# Exercise aim
Any picture must be dropped, but each line of the data should be duplicated exactly.

# Recorded data

※ ※ ※

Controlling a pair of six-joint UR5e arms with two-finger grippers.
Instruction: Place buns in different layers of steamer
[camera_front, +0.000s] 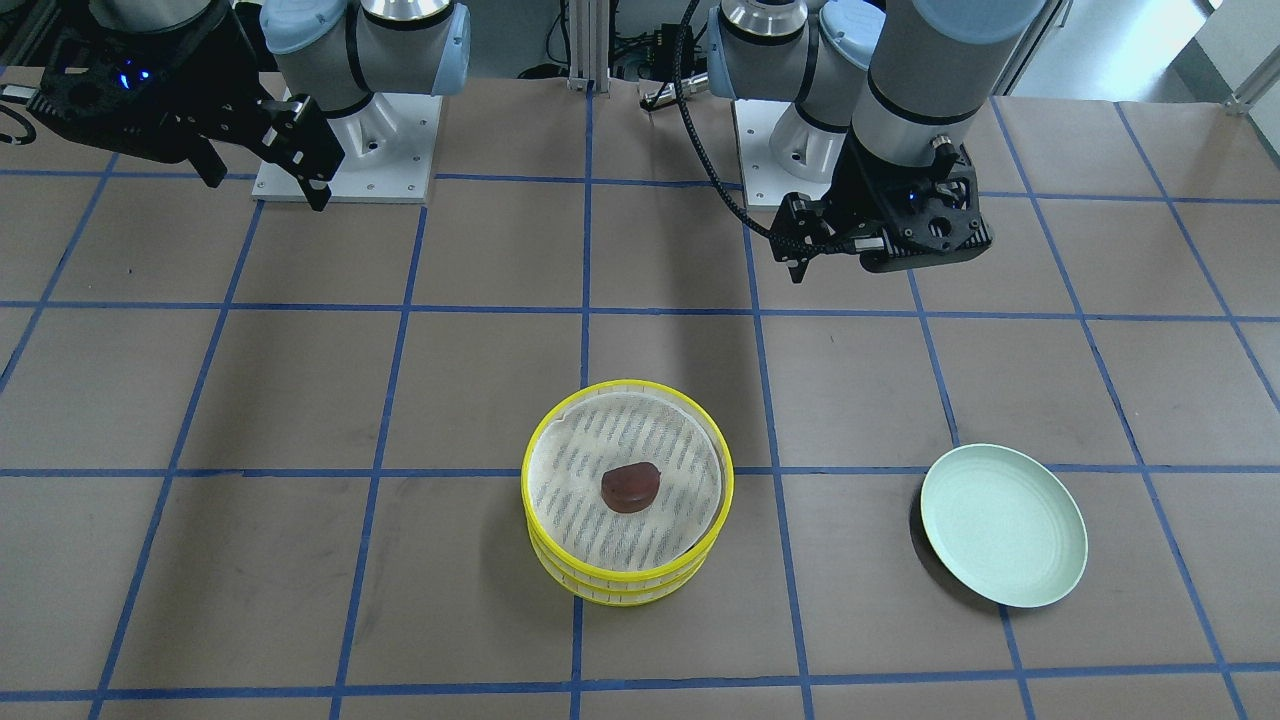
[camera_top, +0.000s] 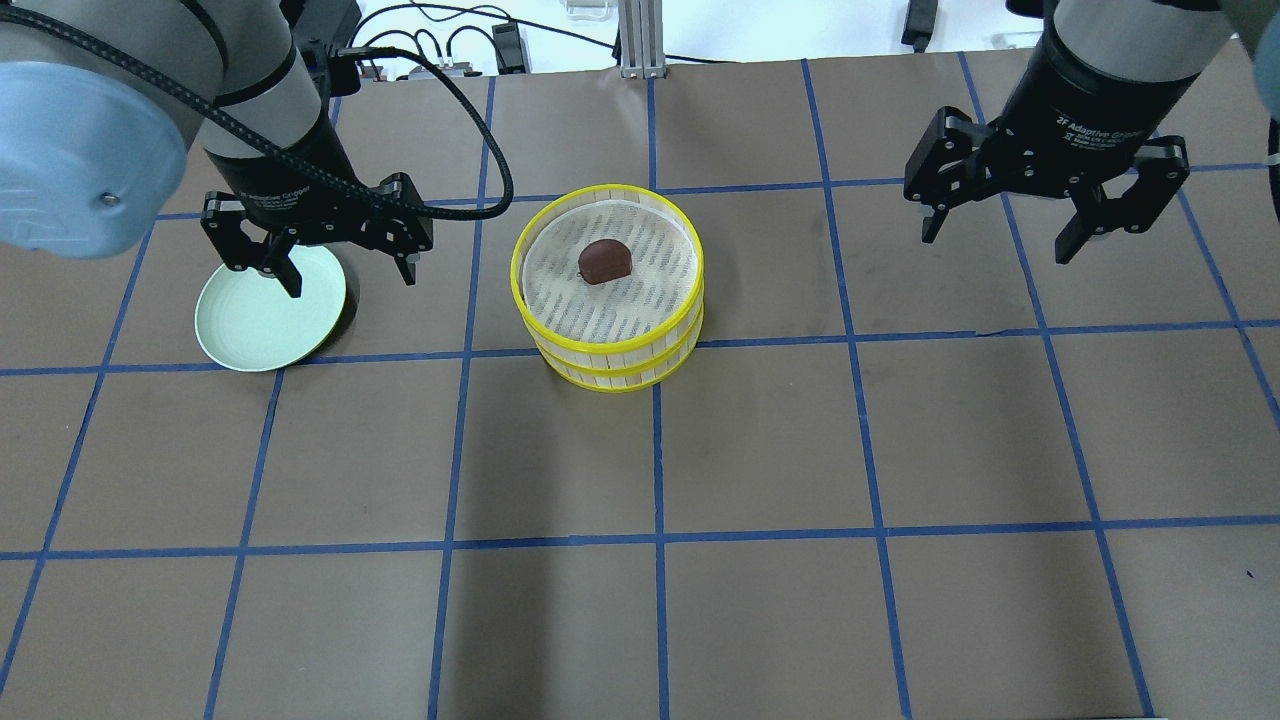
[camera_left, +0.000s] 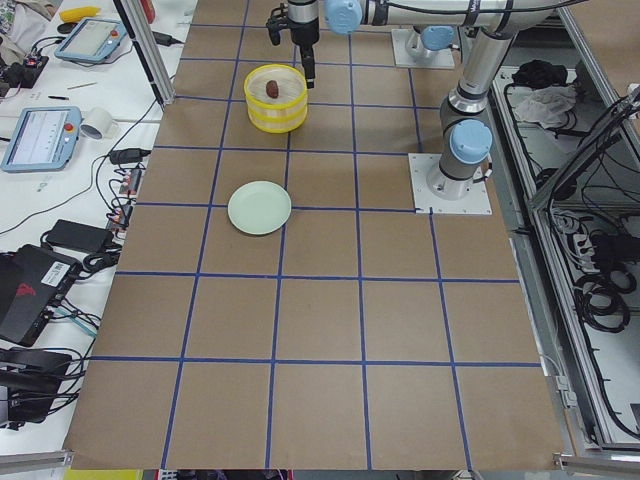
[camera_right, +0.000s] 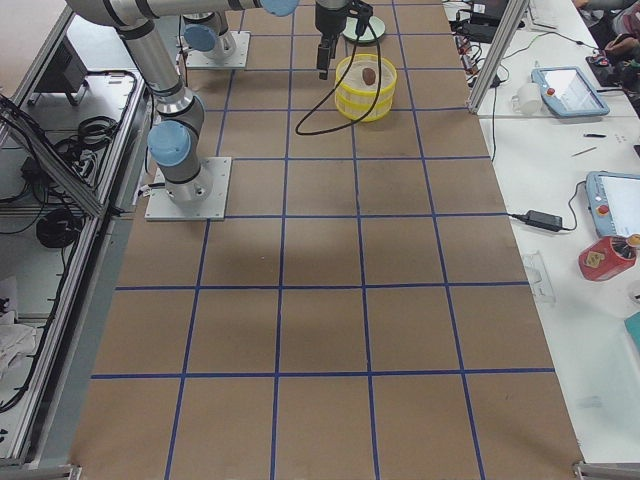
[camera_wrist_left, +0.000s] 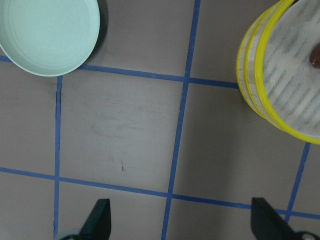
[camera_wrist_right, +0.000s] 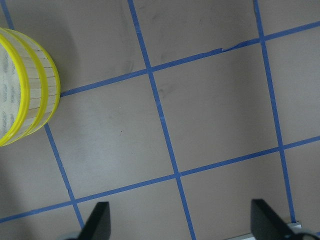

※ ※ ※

# Exercise solution
Controlling a pair of six-joint UR5e arms with two-finger grippers.
Instruction: Place buns in different layers of steamer
[camera_front, +0.000s] 
[camera_top, +0.000s] 
[camera_left, +0.000s] 
[camera_right, +0.000s] 
[camera_wrist_left, +0.000s] 
[camera_wrist_right, +0.000s] 

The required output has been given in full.